Assuming that Jesus was in fact really dead, what are the possible alternatives to the New Testament claim that he rose again, that he was ‘alive after his passion’? First, it has been suggested that those who purported to see him were the victims of an hallucination, partly because they were in a highly emotional state, partly because they wished and expected to see him alive again. It seems most unlikely that so many different individuals would all be victims of the same hallucination, or that some 500 people would all have the same hallucination at the same time (see 1 Cor 15:6).

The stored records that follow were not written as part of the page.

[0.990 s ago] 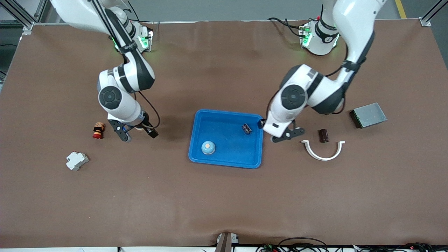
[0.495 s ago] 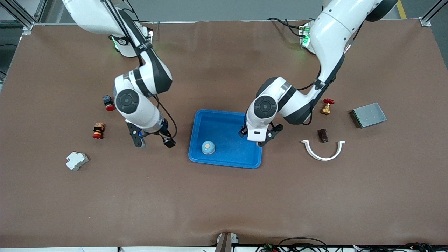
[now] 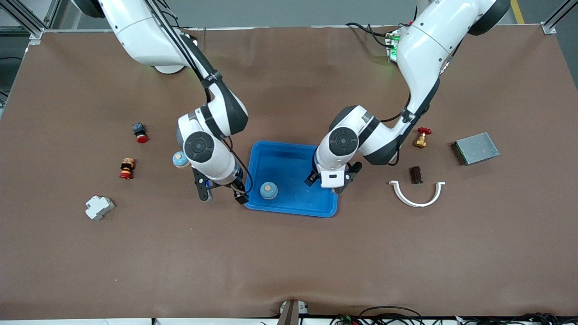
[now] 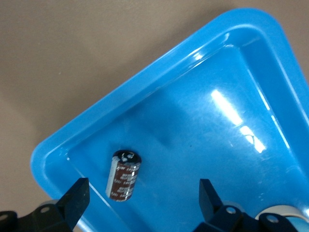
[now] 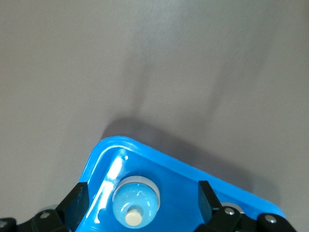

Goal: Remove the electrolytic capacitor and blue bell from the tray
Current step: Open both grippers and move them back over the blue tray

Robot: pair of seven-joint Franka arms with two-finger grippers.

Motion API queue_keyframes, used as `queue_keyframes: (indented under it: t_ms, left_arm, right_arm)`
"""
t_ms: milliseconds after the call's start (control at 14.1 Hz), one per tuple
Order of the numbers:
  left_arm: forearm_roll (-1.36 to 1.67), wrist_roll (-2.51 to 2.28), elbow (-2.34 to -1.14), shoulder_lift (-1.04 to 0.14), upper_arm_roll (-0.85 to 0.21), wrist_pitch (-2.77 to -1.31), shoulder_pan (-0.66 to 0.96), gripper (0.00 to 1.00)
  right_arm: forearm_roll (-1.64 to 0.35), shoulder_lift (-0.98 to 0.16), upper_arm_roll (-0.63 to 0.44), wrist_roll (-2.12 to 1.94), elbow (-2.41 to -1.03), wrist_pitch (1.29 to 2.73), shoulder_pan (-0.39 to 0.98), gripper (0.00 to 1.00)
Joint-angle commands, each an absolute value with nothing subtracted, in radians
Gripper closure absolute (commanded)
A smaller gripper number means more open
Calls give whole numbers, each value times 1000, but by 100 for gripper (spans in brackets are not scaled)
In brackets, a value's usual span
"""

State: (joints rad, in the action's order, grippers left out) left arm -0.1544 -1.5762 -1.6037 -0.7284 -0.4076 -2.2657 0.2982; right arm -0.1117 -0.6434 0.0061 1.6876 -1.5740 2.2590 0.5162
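A blue tray [image 3: 289, 162] lies mid-table. In it stands a light-blue bell [image 3: 268, 190] with a cream button, near the end toward the right arm. My right gripper [image 3: 222, 195] hangs open over that tray edge; its wrist view shows the bell [image 5: 136, 198] in the tray corner [image 5: 108, 147], framed by the open gripper [image 5: 141, 203]. My left gripper [image 3: 331, 180] is open over the tray's other end and hides the capacitor in the front view. The dark brown capacitor [image 4: 124, 175] lies on the tray floor [image 4: 217, 121], framed by the open left gripper [image 4: 142, 203].
A second blue bell [image 3: 180, 159], a red button [image 3: 140, 132], a small stacked piece [image 3: 127, 168] and a white breaker [image 3: 99, 207] lie toward the right arm's end. A brass valve [image 3: 421, 137], brown block [image 3: 416, 174], white curved piece [image 3: 417, 195] and grey box [image 3: 475, 148] lie toward the left arm's end.
Both arms have swung in toward the tray. The right gripper came from near the stacked piece to the tray edge by the bell; the left gripper moved over the capacitor.
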Motion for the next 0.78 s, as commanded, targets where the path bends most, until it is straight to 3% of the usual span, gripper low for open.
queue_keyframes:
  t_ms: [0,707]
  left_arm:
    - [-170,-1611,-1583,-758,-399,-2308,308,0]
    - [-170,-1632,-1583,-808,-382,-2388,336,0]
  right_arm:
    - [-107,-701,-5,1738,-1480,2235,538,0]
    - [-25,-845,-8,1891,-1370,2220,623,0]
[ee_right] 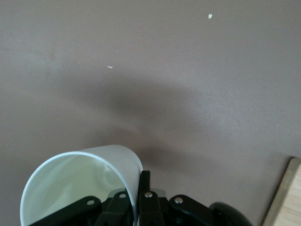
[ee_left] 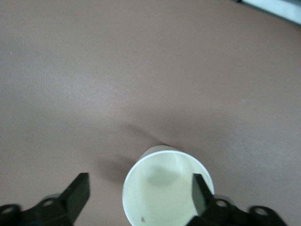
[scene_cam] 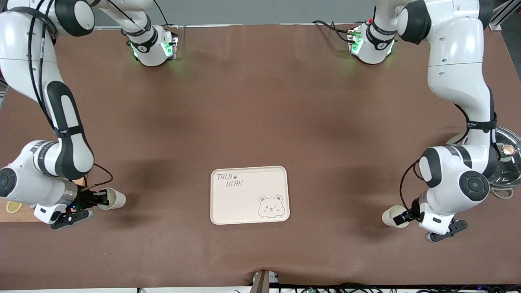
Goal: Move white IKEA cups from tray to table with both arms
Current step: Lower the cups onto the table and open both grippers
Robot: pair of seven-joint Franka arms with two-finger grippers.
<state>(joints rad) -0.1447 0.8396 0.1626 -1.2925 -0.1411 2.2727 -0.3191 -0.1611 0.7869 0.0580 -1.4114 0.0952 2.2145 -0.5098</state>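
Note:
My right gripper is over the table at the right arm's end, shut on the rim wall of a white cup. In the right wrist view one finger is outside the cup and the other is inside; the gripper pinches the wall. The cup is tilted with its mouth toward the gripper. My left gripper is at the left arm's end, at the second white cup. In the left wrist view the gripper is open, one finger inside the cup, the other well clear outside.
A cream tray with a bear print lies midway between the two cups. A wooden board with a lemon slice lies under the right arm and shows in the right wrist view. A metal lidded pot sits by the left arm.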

Besides this, the reality and objectivity of the events are borne out in the fact that Thomas could actually see and feel the wounds in his master’s body.
In any case, it appears that the disciples were not expecting the resurrection. Peter and John were surprised and incredulous. The women at the tomb on the first Easter morning were dumbfounded. The disciples who walked with Jesus on the road to Emmaus were rebuked for their being ‘slow of heart’ Lk 24:25).

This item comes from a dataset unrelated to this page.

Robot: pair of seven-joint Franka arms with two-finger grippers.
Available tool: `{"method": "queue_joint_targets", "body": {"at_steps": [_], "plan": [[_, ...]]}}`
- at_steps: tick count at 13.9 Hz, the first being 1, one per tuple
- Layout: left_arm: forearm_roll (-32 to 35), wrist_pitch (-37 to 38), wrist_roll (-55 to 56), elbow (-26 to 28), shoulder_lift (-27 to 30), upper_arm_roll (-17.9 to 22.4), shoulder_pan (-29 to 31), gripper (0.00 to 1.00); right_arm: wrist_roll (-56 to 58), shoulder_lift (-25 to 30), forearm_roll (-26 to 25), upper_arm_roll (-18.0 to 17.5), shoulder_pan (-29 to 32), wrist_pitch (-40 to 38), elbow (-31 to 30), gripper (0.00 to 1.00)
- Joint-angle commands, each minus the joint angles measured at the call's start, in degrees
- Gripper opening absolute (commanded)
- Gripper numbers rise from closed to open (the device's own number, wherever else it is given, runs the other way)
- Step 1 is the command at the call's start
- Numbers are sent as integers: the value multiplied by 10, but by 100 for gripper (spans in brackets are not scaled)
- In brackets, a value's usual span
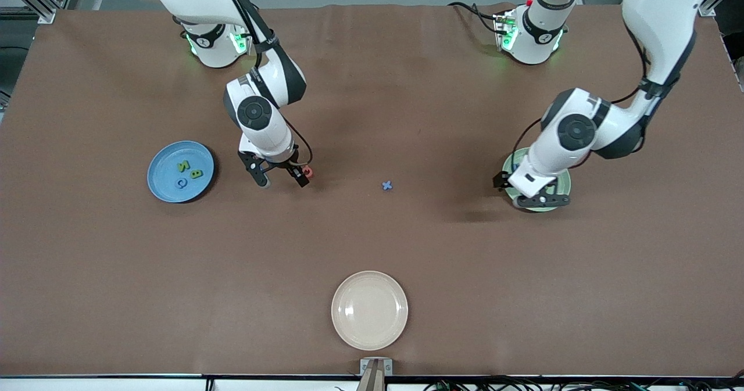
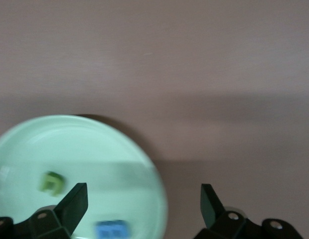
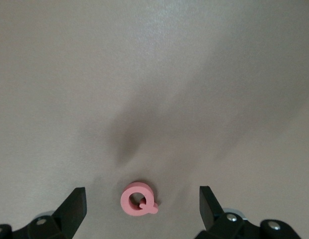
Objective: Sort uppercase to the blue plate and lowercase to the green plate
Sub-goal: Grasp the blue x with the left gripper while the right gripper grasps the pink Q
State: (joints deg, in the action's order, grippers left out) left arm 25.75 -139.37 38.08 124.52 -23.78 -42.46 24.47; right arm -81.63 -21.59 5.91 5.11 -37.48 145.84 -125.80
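Brown matte sheeting (image 1: 372,251) is seen covering the whole table, faintly creased along the edge by the robot bases.

Hidden or unclear: the green plate (image 1: 562,177), toward the left arm's end of the table, is largely covered in the front view by the left arm's wrist, so only slivers of its pale mint rim are seen. In the left wrist view the plate (image 2: 94,144) is cut off at the frame edge; a small green hooked letter (image 2: 52,181) and a blue letter (image 2: 112,230) are seen lying in it, both smeared, and their shapes cannot be read. The left gripper (image 1: 537,201) is held over this plate with its fingers spread apart and nothing between them.

The blue plate (image 1: 181,171), round and shallow with a raised rim, is placed toward the right arm's end. Three foam letters are recorded in it: a green N (image 1: 183,165), a green B (image 1: 197,174) and a blue C (image 1: 182,183).

The right gripper (image 1: 283,180) is held low over the sheeting beside the blue plate, fingers apart and empty. The red Q (image 3: 138,199), a thick foam ring with a short tail, is seen lying flat on the sheeting between the fingertips, untouched; in the front view it is partly hidden by one finger.

A blue x (image 1: 387,185) is noted alone on the sheeting between the two grippers. A cream plate (image 1: 369,309), glossy and smooth, is set nearest the front camera.
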Motion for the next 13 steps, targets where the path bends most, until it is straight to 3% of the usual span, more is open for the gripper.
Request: {"method": "queue_joint_targets", "body": {"at_steps": [1, 8, 11, 13], "plan": [[10, 16, 93, -51, -25, 0, -60, 99, -9, -9, 3, 6, -14, 26, -8, 100], [8, 68, 286, -216, -147, 9, -221, 99, -26, -37, 4, 5, -30, 72, -11, 97], [4, 68, 382, -275, -182, 63, -315, 99, -26, -42, 3, 5, -34, 73, -10, 86], [-13, 69, 393, -305, -196, 128, -399, 99, -25, -51, 3, 5, -40, 90, -8, 72]]}}
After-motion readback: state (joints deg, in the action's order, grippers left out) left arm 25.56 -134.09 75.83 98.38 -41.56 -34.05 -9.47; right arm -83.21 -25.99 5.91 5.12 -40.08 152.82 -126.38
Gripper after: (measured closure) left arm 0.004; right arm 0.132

Again, assuming that Jesus was in fact dead, it has been suggested that the body was stolen and concealed, either by his enemies (i.e. the Jewish authorities) or by his followers. The suggestion that the Jewish authorities (or the Roman administration, even) would wish to remove the body is an unlikely one. Such a device would open the door to the rumour of his resurrection, which is just what they would wish to prevent. A guard had been posted at the door of the tomb and this, together with the fact that the ‘door’ was in fact a huge stone or rock, would have made it very difficult for the disciples to steal the body, even had they wished to. A group of frightened and dispirited men, such as they were, is hardly likely to have run the gauntlet of the guards. However, as with the suggestion that Jesus was not really dead, the objection to this theory is the serious moral and theological issue which it raises. If correct, it implies that the whole of Christianity is based upon a lie, because the existence of a risen, living and glorified Christ is an integral and essential part of New Testament Christianity. Not only would it lack this essential, but even the remaining moral teaching would be a mockery if its central premise were founded upon a cunning and contrived falsehood.
The only valid answer
This leads on to what is the only valid answer, namely, that Jesus was in fact ‘alive after his passion.’ This fits best with documents and the facts. It alone can explain why and how the disciples, earlier defeated and broken as a group, became bold, confident, and successful in launching the infant Church in a hostile world. They became men who preached Christ, crucified and risen. A concealed subterfuge, however successful as a deception, could not have brought this about: nothing but the conviction of the reality of the return of their lost leader, and the indwelling power of the Holy Spirit, after Pentecost; because if Jesus had still been dead, the giving of the Holy Spirit would have been impossible.
In the last analysis, it is the testimony of countless Christians who have known ‘him and the power of his resurrection’ (Philippians 3:10) throughout  years which looms largest as proof that Jesus rose from the dead and lives today as a risen Saviour. A teacher long since deceased, however good, however great, however inspiring would have been no substitute.